Lucerne di chiara matrice ebraica del settimo secolo dopo Cristo furono scoperte a Cagliari e con esse, nel corso degli scavi archeologici nella Chiesa di Sant’Agostino (Largo Carlo Felice), riemerse il ricordo della comunità ebraica che dimorava nella città più grande della Sardegna.
Fu un archeologo a riconoscere, su questi oggetti, alcuni simboli che ci riportano molto indietro nel tempo, riconducono alla presenza forse continua e duratura degli Ebrei nell’isola. La loro è una storia affascinante.

IL CASO CAGLIARI. Sembrerebbe che a Cagliari le comunità ebraiche sostarono stabilmente fin dal periodo della dominazione romana per poi andare incontro all’espulsione del 1492, sancita dall’editto dei re cattolici di Spagna. Quell’anno, dal Castello di Cagliari che accoglieva una grande e importante comunità e così da tutta la Sardegna, scomparvero parecchi Giudei. Anzi, in realtà non proprio tutti.

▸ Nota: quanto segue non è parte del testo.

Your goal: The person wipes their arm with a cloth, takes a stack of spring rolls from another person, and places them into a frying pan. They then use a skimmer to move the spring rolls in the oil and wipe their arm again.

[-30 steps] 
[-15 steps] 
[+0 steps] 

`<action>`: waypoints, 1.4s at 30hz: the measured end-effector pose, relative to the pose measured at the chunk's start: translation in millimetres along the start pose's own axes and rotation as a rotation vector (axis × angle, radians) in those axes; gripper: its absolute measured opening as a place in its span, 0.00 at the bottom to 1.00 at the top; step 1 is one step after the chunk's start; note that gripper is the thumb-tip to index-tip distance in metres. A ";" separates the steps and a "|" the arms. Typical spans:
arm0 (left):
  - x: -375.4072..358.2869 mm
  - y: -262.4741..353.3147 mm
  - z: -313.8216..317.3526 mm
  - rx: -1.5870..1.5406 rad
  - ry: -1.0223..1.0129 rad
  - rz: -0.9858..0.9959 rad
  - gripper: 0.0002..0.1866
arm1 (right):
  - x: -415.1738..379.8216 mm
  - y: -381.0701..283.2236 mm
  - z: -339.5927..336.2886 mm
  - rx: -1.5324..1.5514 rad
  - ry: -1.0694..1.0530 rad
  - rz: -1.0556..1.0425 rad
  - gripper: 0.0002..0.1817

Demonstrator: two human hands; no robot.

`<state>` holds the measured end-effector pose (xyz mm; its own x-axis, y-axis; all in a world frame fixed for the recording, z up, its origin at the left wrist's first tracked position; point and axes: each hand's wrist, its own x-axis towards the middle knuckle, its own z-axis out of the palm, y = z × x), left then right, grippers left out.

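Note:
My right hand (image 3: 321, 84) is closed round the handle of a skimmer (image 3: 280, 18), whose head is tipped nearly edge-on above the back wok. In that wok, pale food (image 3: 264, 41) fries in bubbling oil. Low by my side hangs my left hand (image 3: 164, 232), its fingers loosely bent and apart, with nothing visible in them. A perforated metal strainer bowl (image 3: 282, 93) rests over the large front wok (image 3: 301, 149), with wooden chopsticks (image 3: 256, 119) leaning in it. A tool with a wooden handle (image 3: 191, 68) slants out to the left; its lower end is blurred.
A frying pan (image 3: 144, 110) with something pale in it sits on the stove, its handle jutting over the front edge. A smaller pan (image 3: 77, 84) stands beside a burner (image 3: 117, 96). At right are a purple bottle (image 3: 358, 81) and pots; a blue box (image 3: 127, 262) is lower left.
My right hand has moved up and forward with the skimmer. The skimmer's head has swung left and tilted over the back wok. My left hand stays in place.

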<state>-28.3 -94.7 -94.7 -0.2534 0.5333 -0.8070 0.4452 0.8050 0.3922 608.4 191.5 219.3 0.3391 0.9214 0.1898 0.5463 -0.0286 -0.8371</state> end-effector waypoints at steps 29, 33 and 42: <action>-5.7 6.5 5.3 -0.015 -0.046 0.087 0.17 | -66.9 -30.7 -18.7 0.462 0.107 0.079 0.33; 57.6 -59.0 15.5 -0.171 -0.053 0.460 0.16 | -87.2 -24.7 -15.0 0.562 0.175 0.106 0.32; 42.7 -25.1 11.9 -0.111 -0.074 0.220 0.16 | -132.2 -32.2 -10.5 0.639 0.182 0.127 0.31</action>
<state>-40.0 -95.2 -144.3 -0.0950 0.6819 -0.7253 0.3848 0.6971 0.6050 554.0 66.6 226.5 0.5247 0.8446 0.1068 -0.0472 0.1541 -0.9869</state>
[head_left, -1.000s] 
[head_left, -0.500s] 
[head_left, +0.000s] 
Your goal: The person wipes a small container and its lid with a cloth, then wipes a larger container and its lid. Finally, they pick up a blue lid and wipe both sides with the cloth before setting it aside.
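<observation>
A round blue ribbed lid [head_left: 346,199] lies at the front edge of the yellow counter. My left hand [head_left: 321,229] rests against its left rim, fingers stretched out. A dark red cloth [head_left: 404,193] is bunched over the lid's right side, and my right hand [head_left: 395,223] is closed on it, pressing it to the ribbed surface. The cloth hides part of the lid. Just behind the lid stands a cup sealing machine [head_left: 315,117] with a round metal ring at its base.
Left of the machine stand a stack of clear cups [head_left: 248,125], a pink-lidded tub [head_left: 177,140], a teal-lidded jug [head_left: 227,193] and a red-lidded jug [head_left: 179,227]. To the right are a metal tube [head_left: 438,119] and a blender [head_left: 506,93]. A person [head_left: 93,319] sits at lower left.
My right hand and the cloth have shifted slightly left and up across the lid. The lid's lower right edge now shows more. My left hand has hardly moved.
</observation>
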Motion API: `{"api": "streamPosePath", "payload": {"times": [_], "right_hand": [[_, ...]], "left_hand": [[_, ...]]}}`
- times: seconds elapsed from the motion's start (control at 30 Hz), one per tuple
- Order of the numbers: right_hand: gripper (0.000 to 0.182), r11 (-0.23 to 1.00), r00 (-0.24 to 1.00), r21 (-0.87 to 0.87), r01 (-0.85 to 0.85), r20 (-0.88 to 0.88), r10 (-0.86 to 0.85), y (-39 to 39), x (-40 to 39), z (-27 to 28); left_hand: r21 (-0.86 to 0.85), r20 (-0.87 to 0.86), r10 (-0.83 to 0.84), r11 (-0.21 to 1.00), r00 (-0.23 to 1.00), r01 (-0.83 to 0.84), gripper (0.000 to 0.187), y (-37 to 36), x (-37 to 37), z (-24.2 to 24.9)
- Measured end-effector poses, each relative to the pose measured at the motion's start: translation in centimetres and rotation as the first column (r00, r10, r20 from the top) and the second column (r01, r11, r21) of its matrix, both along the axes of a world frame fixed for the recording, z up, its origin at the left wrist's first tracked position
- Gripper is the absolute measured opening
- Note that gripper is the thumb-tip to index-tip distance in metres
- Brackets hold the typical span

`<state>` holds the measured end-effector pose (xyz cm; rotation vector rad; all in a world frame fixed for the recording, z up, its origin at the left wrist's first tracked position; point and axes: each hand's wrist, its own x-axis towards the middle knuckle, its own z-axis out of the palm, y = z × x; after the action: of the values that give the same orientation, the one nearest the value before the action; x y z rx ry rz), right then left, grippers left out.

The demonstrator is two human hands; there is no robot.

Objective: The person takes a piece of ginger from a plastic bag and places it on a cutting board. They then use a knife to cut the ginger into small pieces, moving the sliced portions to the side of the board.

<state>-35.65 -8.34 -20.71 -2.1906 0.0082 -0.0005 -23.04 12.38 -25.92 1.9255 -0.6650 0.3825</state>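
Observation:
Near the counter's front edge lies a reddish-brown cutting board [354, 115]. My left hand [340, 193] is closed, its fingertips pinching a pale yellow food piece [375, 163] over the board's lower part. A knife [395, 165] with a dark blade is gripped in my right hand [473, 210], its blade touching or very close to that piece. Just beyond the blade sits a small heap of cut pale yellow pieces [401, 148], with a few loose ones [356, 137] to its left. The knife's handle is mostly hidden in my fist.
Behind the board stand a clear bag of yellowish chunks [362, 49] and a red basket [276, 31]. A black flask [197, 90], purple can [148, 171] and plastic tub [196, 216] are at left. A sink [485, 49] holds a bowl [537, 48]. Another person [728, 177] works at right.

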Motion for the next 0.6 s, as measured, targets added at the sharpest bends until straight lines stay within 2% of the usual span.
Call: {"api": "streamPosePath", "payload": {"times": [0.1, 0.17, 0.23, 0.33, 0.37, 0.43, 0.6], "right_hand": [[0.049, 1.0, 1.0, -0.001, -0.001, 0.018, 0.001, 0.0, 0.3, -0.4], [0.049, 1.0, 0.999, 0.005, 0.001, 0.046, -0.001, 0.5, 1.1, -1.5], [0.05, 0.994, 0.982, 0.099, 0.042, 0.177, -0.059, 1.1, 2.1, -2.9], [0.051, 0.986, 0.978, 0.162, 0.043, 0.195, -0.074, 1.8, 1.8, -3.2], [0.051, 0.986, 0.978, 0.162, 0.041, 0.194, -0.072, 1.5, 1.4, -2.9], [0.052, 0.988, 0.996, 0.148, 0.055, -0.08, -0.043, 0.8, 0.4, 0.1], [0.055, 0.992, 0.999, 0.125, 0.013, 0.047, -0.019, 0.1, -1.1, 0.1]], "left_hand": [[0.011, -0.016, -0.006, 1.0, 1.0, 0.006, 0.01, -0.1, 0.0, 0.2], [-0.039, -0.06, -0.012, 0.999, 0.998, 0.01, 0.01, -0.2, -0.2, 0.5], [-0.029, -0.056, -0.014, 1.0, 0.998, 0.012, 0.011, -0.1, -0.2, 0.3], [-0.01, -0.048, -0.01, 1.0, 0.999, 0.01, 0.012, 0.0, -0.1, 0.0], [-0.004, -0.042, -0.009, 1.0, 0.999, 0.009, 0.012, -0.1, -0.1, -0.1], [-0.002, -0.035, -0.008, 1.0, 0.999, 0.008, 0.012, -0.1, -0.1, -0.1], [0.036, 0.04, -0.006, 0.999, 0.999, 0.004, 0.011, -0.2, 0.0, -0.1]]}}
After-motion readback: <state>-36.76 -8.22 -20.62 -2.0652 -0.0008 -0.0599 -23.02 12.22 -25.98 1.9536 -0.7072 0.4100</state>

RINNEGARONO DIO? Molti Ebrei rimasero infatti in Sardegna nonostante la loro cacciata. Alcuni si convertirono. Altri nascosero il proprio credo o, appunto abiurando, ritrattarono pubblicamente la propria religione.
Cecilia Tasca, dell’Università di Cagliari, studia da anni il fenomeno della cacciata degli Ebrei ed i loro usi e costumi.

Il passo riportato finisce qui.